My mother isn’t here to have the conversation I long for, but a little strip of yellow news press is. There have been many synchronistic moments on this journey of self-discovery, instances where my parents communicate with me in ways that they could not while they were alive. This little poem is part of that gift, a way to keep my mother’s memory living in my heart; an insight into what she felt for her adopted child.
We never know when a secret may be revealed and how it may affect our lives. Fortunately, I have a safety net of family, a supportive partner, and my rescue dog, Grace, who doesn’t seem to mind that, like her, I am a rescue too.
Stay healthy and stay pawsitive,
Carlyn MDO 💜
Marti says
Wow! Miracles of synchronicity seem to fall in your path at just the right moment. Thank you for sharing.
Carlyn says
Hey Marti! Yeah, it seems as though synchronicity is my friend right now. I love the wonder of it.
Anna Macias says
The review by Mr. Rabinowitz is just perfect. I loved your book so much!
Carlyn says
Thank you, Anna. I’m glad you loved it:) I love Jay’s endorsement too. He’s such a talent.
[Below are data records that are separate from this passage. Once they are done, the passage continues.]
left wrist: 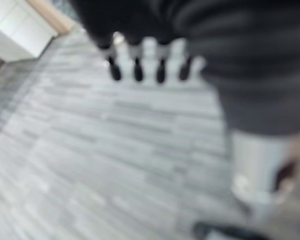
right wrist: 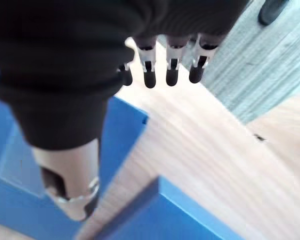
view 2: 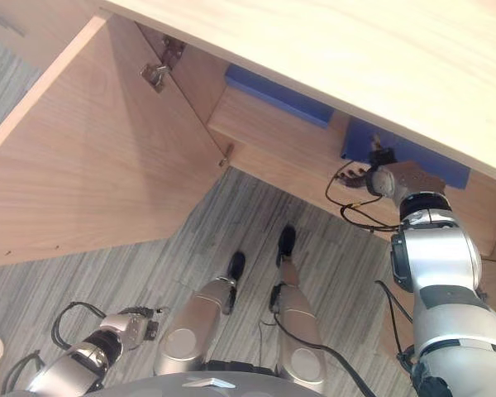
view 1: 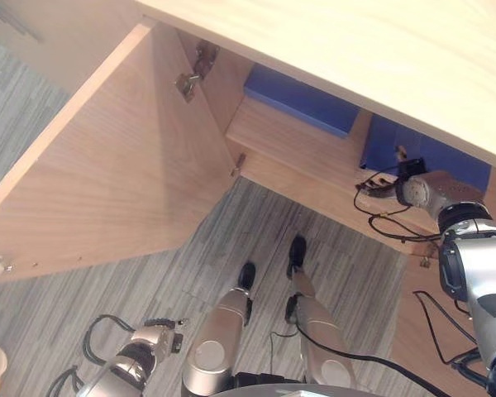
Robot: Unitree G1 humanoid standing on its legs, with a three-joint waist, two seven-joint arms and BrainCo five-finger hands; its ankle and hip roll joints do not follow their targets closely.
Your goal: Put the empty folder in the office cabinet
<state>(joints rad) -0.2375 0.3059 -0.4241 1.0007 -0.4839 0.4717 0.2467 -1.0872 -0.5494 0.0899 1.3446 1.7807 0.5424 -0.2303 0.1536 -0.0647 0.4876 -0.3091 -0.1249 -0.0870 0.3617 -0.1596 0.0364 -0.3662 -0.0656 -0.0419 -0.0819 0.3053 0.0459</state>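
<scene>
Nearest the robot, the left hand hangs low over the grey carpet with fingers straight and empty. Farther out, past the open cabinet door, the right hand reaches onto the cabinet shelf, fingers relaxed and holding nothing, just over the blue folder lying there beside a second blue folder. The risk seems to be that withdrawing the arm could snag this folder and drag it toward the shelf edge.

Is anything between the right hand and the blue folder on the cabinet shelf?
Nothing visible. The right hand hangs open just over the blue folder on the light wooden cabinet shelf; the wooden cabinet door stands open, off to the side.
</scene>
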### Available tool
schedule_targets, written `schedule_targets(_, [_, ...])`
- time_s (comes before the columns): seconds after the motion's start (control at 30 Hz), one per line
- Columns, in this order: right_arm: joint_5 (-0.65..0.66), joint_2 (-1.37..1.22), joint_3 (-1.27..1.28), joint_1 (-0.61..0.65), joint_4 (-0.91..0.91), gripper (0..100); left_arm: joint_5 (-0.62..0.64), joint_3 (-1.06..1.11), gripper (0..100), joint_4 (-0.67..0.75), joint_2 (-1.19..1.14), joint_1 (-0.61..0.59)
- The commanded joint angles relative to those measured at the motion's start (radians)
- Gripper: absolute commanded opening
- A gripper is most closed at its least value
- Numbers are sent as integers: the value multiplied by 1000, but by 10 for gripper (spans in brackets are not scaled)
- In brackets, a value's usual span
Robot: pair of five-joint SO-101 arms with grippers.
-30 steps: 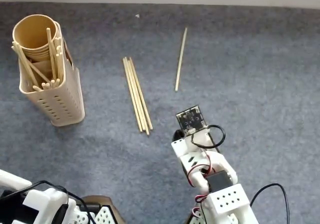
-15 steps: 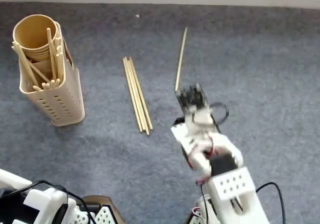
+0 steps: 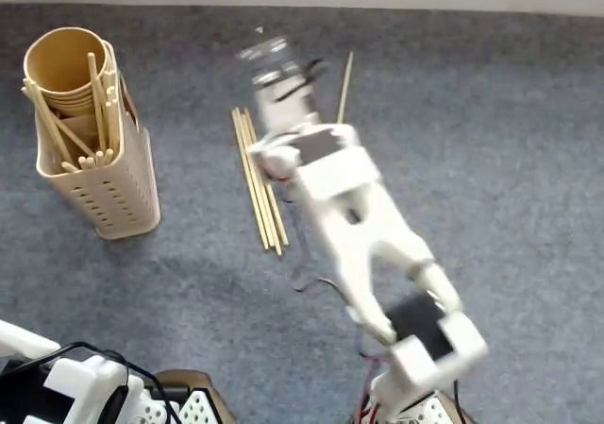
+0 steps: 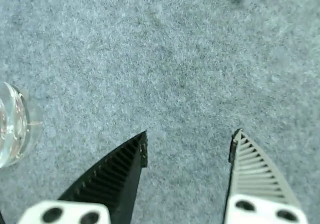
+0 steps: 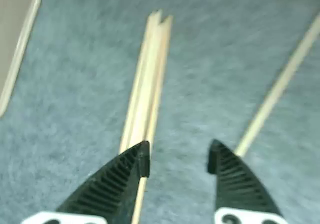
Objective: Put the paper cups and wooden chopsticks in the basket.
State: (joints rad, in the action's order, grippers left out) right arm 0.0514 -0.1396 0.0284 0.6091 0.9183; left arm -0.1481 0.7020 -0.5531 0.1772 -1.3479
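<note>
Grey carpet (image 3: 510, 141) is covering the whole table. Up front, the right gripper (image 5: 178, 156) is hovering with its jaws partly open and gripping nothing, sitting over the gap between the chopstick bundle (image 5: 150, 79) and a lone chopstick (image 5: 280, 84). Meanwhile the left gripper (image 4: 189, 136) is hanging wide open over bare carpet, also holding nothing. Off to the side, the paper cups (image 3: 61, 56) are sitting stacked in the basket (image 3: 113, 197) with more chopsticks (image 3: 49, 127).

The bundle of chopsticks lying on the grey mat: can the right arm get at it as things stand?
Probably yes. The right tool hangs open over the bundle of chopsticks, and nothing lies between them. The single chopstick lies apart, off to the other side.
</note>
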Motion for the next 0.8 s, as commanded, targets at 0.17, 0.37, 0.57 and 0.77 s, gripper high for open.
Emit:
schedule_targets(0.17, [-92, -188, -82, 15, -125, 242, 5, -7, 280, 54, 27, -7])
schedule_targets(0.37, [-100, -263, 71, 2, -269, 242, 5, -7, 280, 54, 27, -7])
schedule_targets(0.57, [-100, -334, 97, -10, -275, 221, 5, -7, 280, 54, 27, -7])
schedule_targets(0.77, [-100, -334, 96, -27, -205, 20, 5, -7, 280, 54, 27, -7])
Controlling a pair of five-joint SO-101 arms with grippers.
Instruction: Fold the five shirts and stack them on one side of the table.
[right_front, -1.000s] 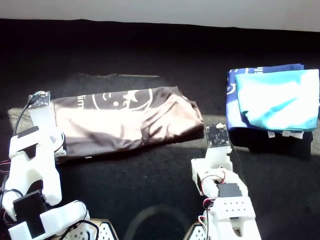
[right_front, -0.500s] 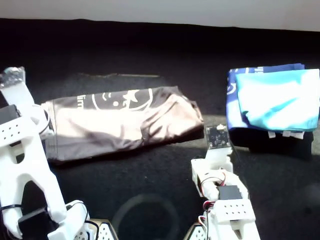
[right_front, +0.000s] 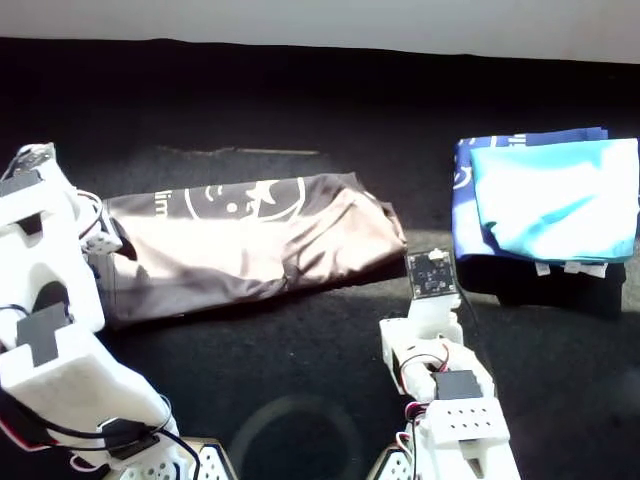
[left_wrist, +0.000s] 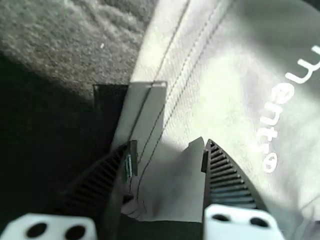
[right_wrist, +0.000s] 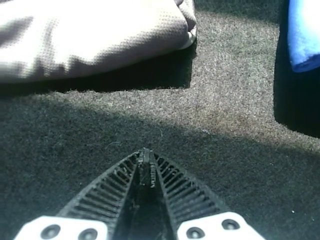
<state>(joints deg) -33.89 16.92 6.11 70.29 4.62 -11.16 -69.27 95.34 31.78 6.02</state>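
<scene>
A grey shirt (right_front: 250, 245) with a white print lies folded lengthwise across the left half of the black table (right_front: 300, 110). My left gripper (left_wrist: 167, 152) is open at the shirt's left end (left_wrist: 225, 75), its fingers straddling the hem, with fabric between them. The left arm (right_front: 50, 260) stands over that end. At the right side, a cyan shirt (right_front: 555, 195) tops a stack with a blue shirt (right_front: 465, 180) and a black one (right_front: 560, 285) beneath. My right gripper (right_wrist: 145, 165) is shut and holds nothing, low over the bare table short of the grey shirt's right end (right_wrist: 100, 35).
The right arm (right_front: 435, 340) stands at the front centre, between the grey shirt and the stack. A blue edge of the stack (right_wrist: 302, 35) lies to one side of the right gripper. Bare table (right_front: 330, 330) stretches in front of the grey shirt.
The left arm lifted away from the shirt's left end, swung outward, then came back down with its open fingers over the hem. The right arm stayed still.
</scene>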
For anyone who reads this – Anna is an ARC reader, meaning she got an advance uncorrected copy of the book for potential review purposes. Junkyard Girl’s official release date is November 2, 2022.
kathie says
Thank you for sharing this. I will send it in a letter to my son. Can’t wait for your book to be published!!
Carlyn says
Oh Kathie, that is wonderful. Please let me know what he says, ok?
Stefanie Jandl says
What a beautiful synchronicity, Carlyn, so revealing and full of love. And maybe perfect timing?
Carlyn says
This journey, full of revelations and wonder, has been one synchronistic moment after the other. Yes, absolutely perfect timing.
Katie Kohn says
Discombobulated!
Will you end up loving your mom more after her departure than before? Now I’m headed to the plastic containers in my garage to see what falls out.
You have been given tlhe great good fortune of reexamining your life. It inspires me to look for a new set of lenses for myself.
Carlyn says
I don’t know if I love my mother more now or I understand and appreciate her now because of time, learned information, and unexpected opportunities. I’m grateful this opportunity to re-examine the past in a new way and to let go of old baggage. Glad my blog inspired you to try on a new set of lenses too. If you find any southwestern throw rugs in your plastic containers let me know:)
Rae says
That is incredible! Love that you got to read that and know that is how she felt….
oxoxox
Carlyn says
Yes, me too, Rae! Little messages everywhere.
katherynmboisen@gmail.com says
An amazing story of heart-wrenching discovery and a brave woman’s life story; full of
unbelievably moving emotion.
I loved your book so much, and can’t wait to share it with others that I love. They will cry,
as I did.
Carlyn says
Thank you so much for sharing your poignant thoughts, Katheryn. Your words fill my heart.
Again, for anyone else reading this, Kathryn is an Advance Reader. Junkyard Girl is releasing on Nov 2!